Dopo la conservazione di tanti vecchi edifici nazisti alcuni sostengono anche che sia abbastanza, sostenendo che sia giunto il momento di lasciarli andare in rovina o, in alcuni casi, di abbatterli. Alcuni storici scettici, per esempio, stanno mettendo in discussione i piani di Norimberga di spendere oltre 100 milioni di euro per il rinnovamento del Rally Grounds, l’area dei raduni di Norimberga dove Hitler guardava orgogliosamente marciare il suo esercito a passo dell’oca.

«La mia tesi, e l’argomentazione di parecchi storici dell’architettura, è: perché rinnovare un monumento del genere?», ha detto Norbert Frei, storico dell’Università Friedrich Schiller di Jena. «Si potrebbe anche lasciarlo decadere in modo controllato. Lasciarlo così com’è e permettere che succeda quello che deve succedere. È così tanto in cattive condizioni che bisognerebbe fare tantissimi lavori. Sarebbe quasi come costruirlo da capo».

Il Colosso di Prora
Il progetto fu ideato nel 1930 da Robert Ley, una delle più importanti autorità naziste. Ha guidato il progetto “Forza attraverso la gioia”, che fu pensato come un punto di riferimento per i resort. Nella pittoresca Prora migliaia di piccole sale, riscaldate e fronte mare, avrebbero ricaricato le menti e i corpi delle masse tedesche, preparando i turisti a vivere come i potenti d’Europa. Avrebbero partecipato ai pasti comuni e alle attività di intrattenimento collettive nelle aree dedicate, secondo l’idea di divertimento nazista.
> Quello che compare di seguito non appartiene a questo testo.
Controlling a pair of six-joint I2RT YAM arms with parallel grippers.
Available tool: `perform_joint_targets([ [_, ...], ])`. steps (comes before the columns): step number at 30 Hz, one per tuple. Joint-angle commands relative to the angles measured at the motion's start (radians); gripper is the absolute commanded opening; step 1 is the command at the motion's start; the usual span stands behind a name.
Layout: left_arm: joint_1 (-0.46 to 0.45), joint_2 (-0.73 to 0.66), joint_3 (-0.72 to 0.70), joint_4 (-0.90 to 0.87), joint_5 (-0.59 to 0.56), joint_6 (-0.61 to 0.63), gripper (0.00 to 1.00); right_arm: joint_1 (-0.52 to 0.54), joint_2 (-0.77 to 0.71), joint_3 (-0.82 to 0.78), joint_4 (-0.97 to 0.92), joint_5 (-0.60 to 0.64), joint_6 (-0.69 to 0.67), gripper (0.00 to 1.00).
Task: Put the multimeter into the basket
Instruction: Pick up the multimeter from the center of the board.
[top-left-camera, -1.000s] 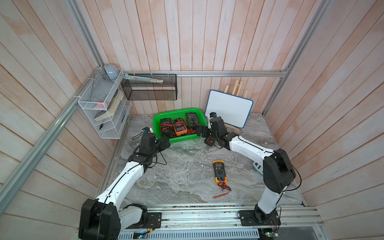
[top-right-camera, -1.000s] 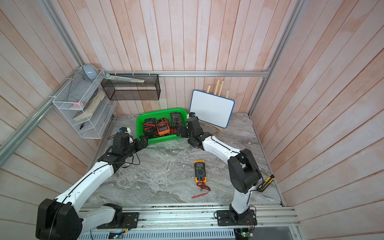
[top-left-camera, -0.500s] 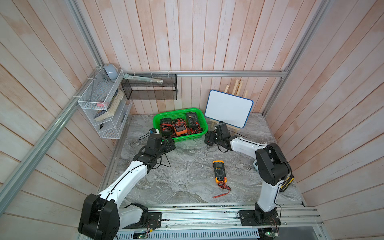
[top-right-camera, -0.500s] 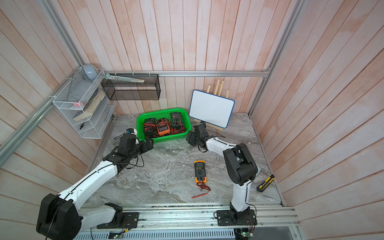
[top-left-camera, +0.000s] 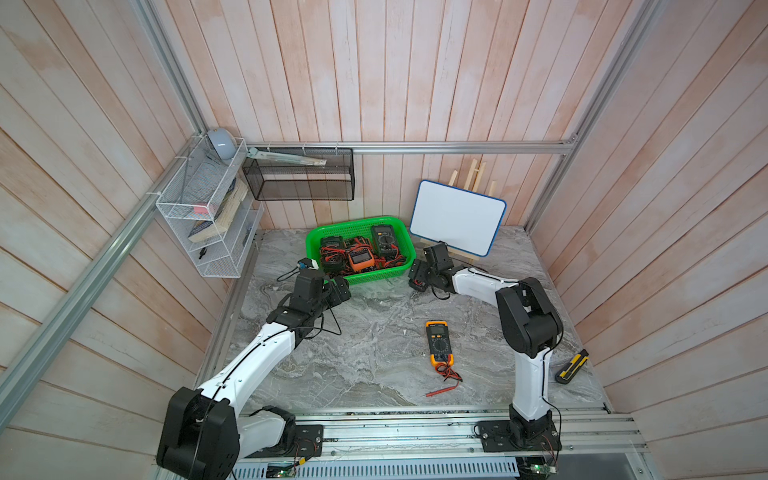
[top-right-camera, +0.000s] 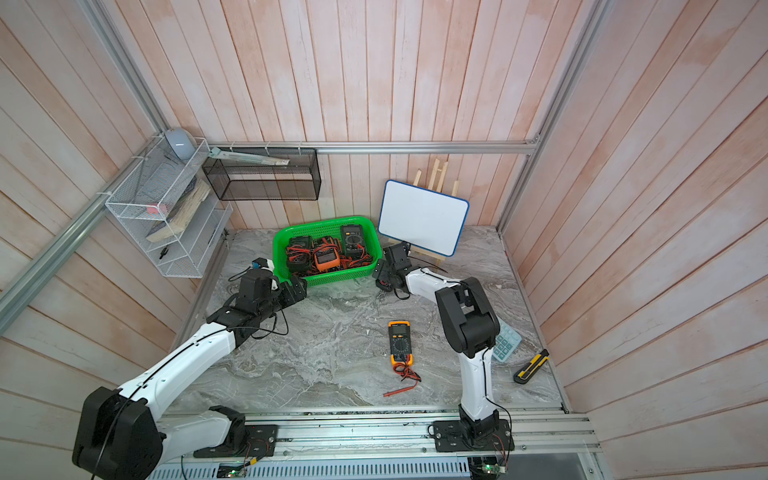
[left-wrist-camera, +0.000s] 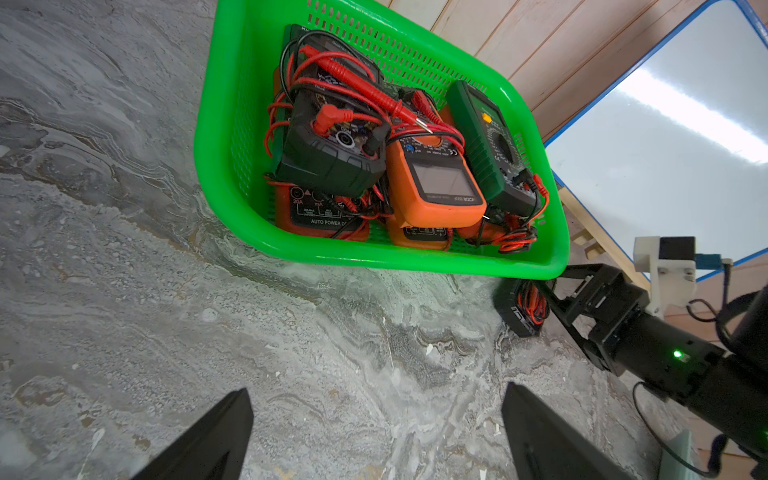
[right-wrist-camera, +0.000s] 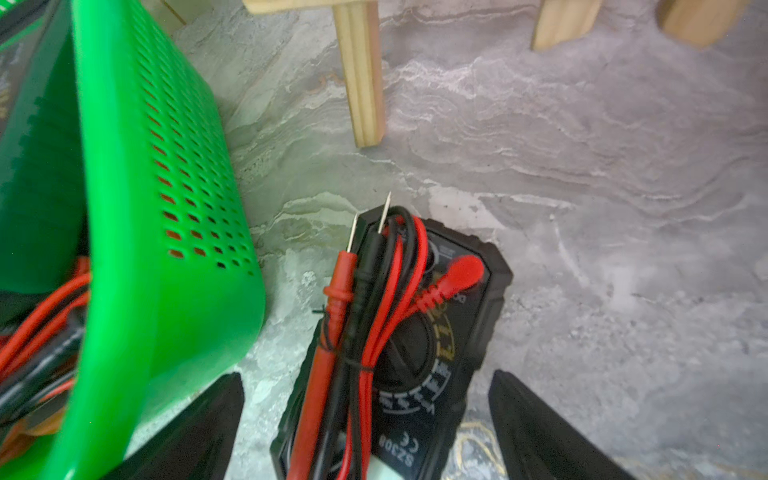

Ma il colosso non è mai arrivato a soddisfare le ambizioni di Hitler. Nonostante l’utilizzo di lavoratori polacchi per aiutare a costruirlo più velocemente, il resort diventò una priorità secondaria mentre incombeva la Seconda guerra mondiale. Fu lasciato incompiuto alla fine della guerra e fu rivendicato per qualche tempo da parte dell’Armata Rossa, prima di essere usato come campo di addestramento e abitazioni per i soldati della Germania dell’Est.

Dopo la riunificazione, i conservazionisti storici e altri funzionari del governo decisero che il colosso era troppo costoso e architettonicamente significativo per abbatterlo. Così il governo ha venduto i vari blocchi a diversi imprenditori. In uno di questi nel 2011 ha aperto un ostello della gioventù. Ora però il complesso è nel bel mezzo di una vera e propria riqualificazione, con i primi proprietari delle case di vacanza di lusso che si trasferiranno lì per l’estate. Poiché la proprietà è considerata storica, il governo tedesco sta efficacemente sovvenzionando le vendite. I prezzi della nuova Prora, per esempio, vanno da circa 80mila euro a un milione di euro. Ma gli acquirenti soggetti all’imposta sul reddito tedesca possono ricevere sgravi federali che valgono la metà del costo di acquisto di un’unità.

Gerd Grochowiak, amministratore delegato di IRISGERD, una delle società coinvolte, ha respinto le critiche sulla riqualificazione dicendo che non vede nulla di sbagliato a commercializzare il sito. Dopotutto, ha detto, la struttura è «sempre  stata improntata sul turismo, quindi non ha una storia così negativa».